I have the following scenario:

  • my Github default branch is "develop"
  • I have three pull request for the "develop" branch
  • 3 pull requests are build and verified ok (by CI server)
  • then one pull request is manually merged to "develop". '$ bumpversion --commit dev' is executed automatically and the version is build and released. Consequently all files that contain the version change on "develop" (.bumpversion.cfg, module/__init__.py)
  • so far so good. Now, due to the changes in "develop" the remaining two pull requests become invalid and can not be merged via the Github GUI any more. I need to checkout the branch and merge with "develop" like @Anirudha describes in detail.
  • I do not want my pull requests to become invalid by changes to these two files
  • I am sure the solution is obvious to the git experts who know how to fix this. So far I could not find it, so please share.


    I suggest you to do a git rebase for this scenario.

    Git Rebase Official Doc

    What it does is, checkout to branch you specify while doing a rebase, lets say you have pr#2 and pr#3 pending, You clone the repo and do while in the branch which generated the PR,

    git rebase develop
    

    It will say that rebase in prgress, so, you go and solve conflicts in that process, and do a

    git add
    

    Now, the rebase either continue or stop if do not have more conflicts. If you have, you can read status in terminal, to continue,

    git rebase --continue
    

    Now, do that until all conflicts are resolved.

    And finally when you checkout to the branch for that PR, you should see that there are NO conflicts, and branch can be automatically merged (by pushing to remote repo obviously).

    Now, repeat the same process for pr#3, and you are done.

    In summary,

    git rebase develop
    git add <files>
    git rebase --continue
    

    repeat this for pr#3 also.


    All you need to do is, checkout on those pull requests: git checkout PR1

    pull the latest the changes on develop branch. git pull origin develop

    Review your corresponding changes. and push to your respective PR. The git remote PR gets updated with new changes and your CI will approve accordingly as well.


    You should consider removing version info in your code and only inject it when you really release or deploy the application.

    This way your source code is not getting dirty with continues version changes.

    Of course you want git to check for changes and tell you when there are conflicts. I suggest you use an alternative solution so conflicts will not occur and merging will become easy. (read through my whole post to have a complete solution)

    Partial Solution in your case

    Instead of having a definite version have a relative versioning number.

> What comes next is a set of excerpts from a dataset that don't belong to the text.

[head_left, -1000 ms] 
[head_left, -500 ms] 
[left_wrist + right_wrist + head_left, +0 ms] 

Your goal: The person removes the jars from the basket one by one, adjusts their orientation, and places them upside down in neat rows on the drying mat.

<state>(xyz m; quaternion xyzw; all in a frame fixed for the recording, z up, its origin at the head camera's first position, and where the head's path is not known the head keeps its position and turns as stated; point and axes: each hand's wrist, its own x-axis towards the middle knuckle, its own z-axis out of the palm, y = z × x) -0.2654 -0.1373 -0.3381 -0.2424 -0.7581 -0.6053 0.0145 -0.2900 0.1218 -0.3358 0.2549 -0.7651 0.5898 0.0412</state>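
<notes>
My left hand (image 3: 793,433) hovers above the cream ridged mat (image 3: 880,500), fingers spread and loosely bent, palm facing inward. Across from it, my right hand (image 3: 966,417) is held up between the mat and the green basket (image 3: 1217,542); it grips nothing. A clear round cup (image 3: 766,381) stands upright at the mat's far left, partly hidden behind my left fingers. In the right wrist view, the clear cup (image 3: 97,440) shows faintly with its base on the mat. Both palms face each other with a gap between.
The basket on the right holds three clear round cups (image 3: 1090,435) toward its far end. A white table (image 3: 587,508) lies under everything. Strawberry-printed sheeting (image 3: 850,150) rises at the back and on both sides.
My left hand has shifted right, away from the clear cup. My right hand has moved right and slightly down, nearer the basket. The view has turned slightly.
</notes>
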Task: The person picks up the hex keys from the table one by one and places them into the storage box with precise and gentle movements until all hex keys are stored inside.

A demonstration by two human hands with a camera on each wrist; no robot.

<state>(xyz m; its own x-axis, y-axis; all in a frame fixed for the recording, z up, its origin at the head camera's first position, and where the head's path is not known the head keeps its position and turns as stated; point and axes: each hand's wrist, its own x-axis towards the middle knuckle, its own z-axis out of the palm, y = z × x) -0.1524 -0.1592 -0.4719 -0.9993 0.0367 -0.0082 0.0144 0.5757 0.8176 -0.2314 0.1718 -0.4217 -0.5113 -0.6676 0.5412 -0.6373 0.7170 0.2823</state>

    What i mean is this: have a file with release notes. and every time someone does a pull request he adds a row in this file. The file would look like this:

    1.0.0 Added a major breaking change
    0.1.0 Added a feature
    0.0.1 Added a bugfix
    1.0.0 Another major change
    0.0.1 Bugfix
    0.0.1 Another bugfix
    

    On release you calculate your version by either:

  • Summing up: 2.1.3
  • or Reset after bigger change: 2.0.2 (Proper semver)
  • Warnings

  • for second option: it matters in which order you accept the pull requests. (could lead to different version number)
  • Maybe git still wants to merge the same lines (instead of adding them below each other) which still leads to conflicts.
  • Advantages

  • No longer have to worry about the right version number
  • Have release notes out of the box
  • Fixing conflicts

    Instead of putting all the version notes in one file: make people write a version note per file like in the following syntax: [yyyy-mm-dd] [1.0.0.0(semVerFix)] [informational note about the change/fix]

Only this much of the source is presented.